This is just all the more reason that I'm so glad I build my own machines. I've never bought a machine from a store. I don't intend to start now.

[lewmur]

This is just all the more reason that I'm so glad I build my own machines. I've never bought a machine from a store. I don't intend to start now.

I've always built my own desktops but this also applies to laptops and netbooks that want to display the Win 8 logo.

[V.T. Eric Layton]

Yeah... gonna' possibly be ugly with lappys and n-books.

[lewmur]

Yeah... gonna' possibly be ugly with lappys and n-books.
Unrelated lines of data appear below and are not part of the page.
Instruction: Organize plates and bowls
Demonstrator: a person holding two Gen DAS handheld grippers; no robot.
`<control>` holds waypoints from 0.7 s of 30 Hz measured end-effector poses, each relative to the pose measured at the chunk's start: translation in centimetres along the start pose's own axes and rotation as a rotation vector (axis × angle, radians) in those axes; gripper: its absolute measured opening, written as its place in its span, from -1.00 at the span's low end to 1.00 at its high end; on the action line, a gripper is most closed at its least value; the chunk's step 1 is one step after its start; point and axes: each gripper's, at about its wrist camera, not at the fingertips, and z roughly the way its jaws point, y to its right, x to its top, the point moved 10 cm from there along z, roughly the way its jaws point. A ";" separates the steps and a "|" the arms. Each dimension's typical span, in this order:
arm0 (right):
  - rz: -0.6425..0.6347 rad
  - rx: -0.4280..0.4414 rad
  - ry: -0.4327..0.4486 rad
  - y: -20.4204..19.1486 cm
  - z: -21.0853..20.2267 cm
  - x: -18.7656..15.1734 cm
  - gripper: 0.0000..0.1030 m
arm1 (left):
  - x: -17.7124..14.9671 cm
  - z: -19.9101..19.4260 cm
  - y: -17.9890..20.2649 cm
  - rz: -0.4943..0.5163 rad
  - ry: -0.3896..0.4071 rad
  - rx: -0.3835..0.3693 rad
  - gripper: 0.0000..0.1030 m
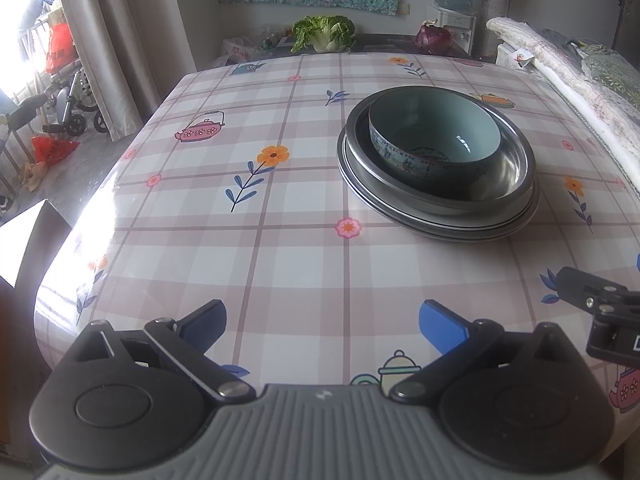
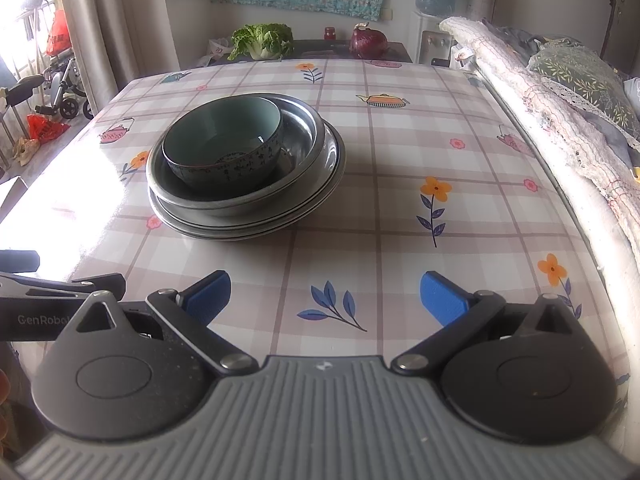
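A grey-green ceramic bowl [image 1: 434, 136] [image 2: 224, 140] with printed writing on its side sits inside a steel bowl [image 1: 516, 168] [image 2: 304, 136]. Both rest on a stack of steel plates [image 1: 440, 224] [image 2: 240, 230] on the checked tablecloth. My left gripper [image 1: 322, 328] hovers open near the table's front edge, well short of the stack and to its left. My right gripper [image 2: 324, 300] is also open and empty, short of the stack and to its right. Part of the right gripper [image 1: 596, 300] shows at the right edge of the left wrist view.
A cabbage [image 1: 324, 32] [image 2: 262, 42] and a red onion [image 1: 434, 40] [image 2: 368, 42] lie on a dark surface behind the table. Folded quilts [image 2: 560, 112] run along the table's right side. A wheelchair [image 1: 68, 108] stands on the floor at the left.
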 end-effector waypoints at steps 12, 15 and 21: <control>0.000 0.000 -0.002 0.0 0.1 -0.1 0.97 | 0.0 0.1 -0.2 -0.005 -0.001 -0.001 1.00; 0.000 0.000 -0.002 0.0 0.1 -0.1 0.97 | 0.0 0.1 -0.2 -0.005 -0.001 0.000 1.00; -0.001 0.001 -0.002 -0.1 0.0 -0.1 0.97 | 0.0 0.0 -0.3 -0.006 0.000 0.000 1.00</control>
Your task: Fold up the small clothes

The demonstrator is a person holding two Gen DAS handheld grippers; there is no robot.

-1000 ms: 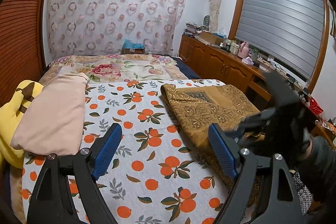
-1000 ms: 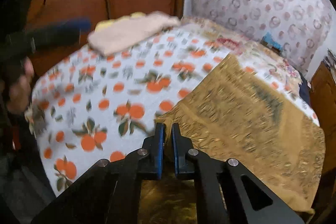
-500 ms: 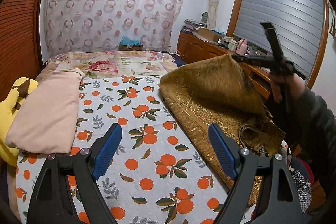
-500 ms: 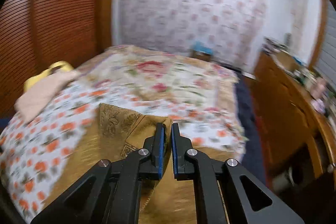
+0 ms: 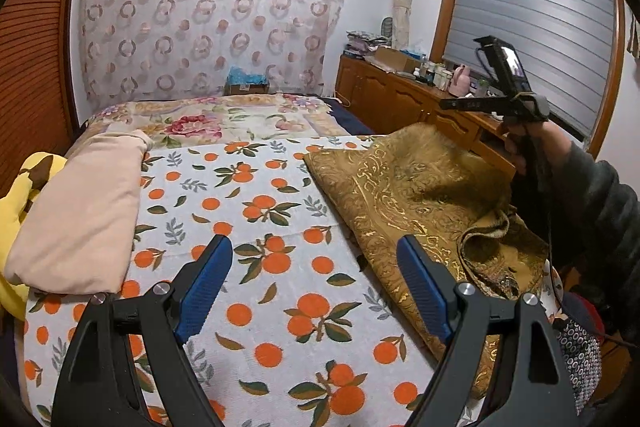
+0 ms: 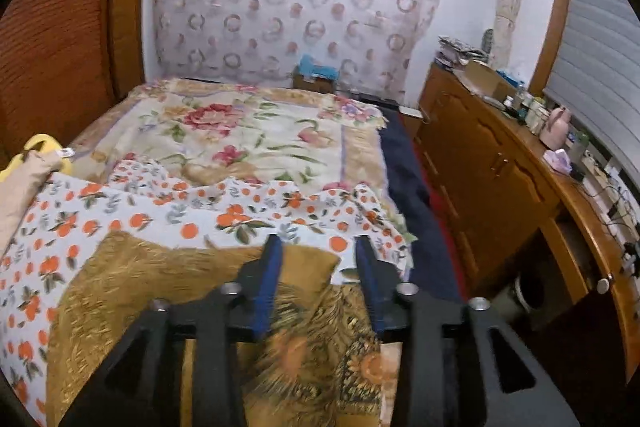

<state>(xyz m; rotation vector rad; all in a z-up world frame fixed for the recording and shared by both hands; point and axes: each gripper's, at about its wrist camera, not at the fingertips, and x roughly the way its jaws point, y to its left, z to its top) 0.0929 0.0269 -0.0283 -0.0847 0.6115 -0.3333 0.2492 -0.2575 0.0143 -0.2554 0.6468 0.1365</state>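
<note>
Left tool [image 5: 312, 275]: jaws wide apart, empty, above orange-print sheet [image 5: 260, 227]. Right tool [image 6: 318, 259]: jaws parted, holding nothing, over gold cloth [image 6: 160, 279]. Gold cloth: rumpled, on bed's 3 o'clock side. Pink pillow [image 5: 80, 211]: 9 o'clock. Floral blanket [image 6: 240, 135]: 12 o'clock.

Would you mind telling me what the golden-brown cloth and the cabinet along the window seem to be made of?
Golden-brown cloth: looks like a soft woven textile with shiny gold paisley print, perhaps metallic thread; it drapes and bunches in folds. Cabinet: apparently varnished wood, with warm orange-brown panelled doors and a glossy top.
</note>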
Here's someone else who seems to share my opinion.

[V.T. Eric Layton]

I have two issues with all this:1) Color me naive, but I just don't really think that Microsoft is the EVIL EMPIRE (everyone knows that's Google ), and that they are soooooo scared of little ol' Linux.and 2) If MS really is trying this in an attempt to lock down the PC marked in their favor, I have a hard time believing they'll get away with it... especially in ANTI-antitrust Europe.We'll see, I guess...

[crp]

I have two issues with all this:1) Color me naive, but I just don't really think that Microsoft is the EVIL EMPIRE (everyone knows that's Google ), and that they are soooooo scared of little ol' Linux.and 2) If MS really is trying this in an attempt to lock down the PC marked in their favor, I have a hard time believing they'll get away with it... especially in ANTI-antitrust Europe.We'll see, I guess...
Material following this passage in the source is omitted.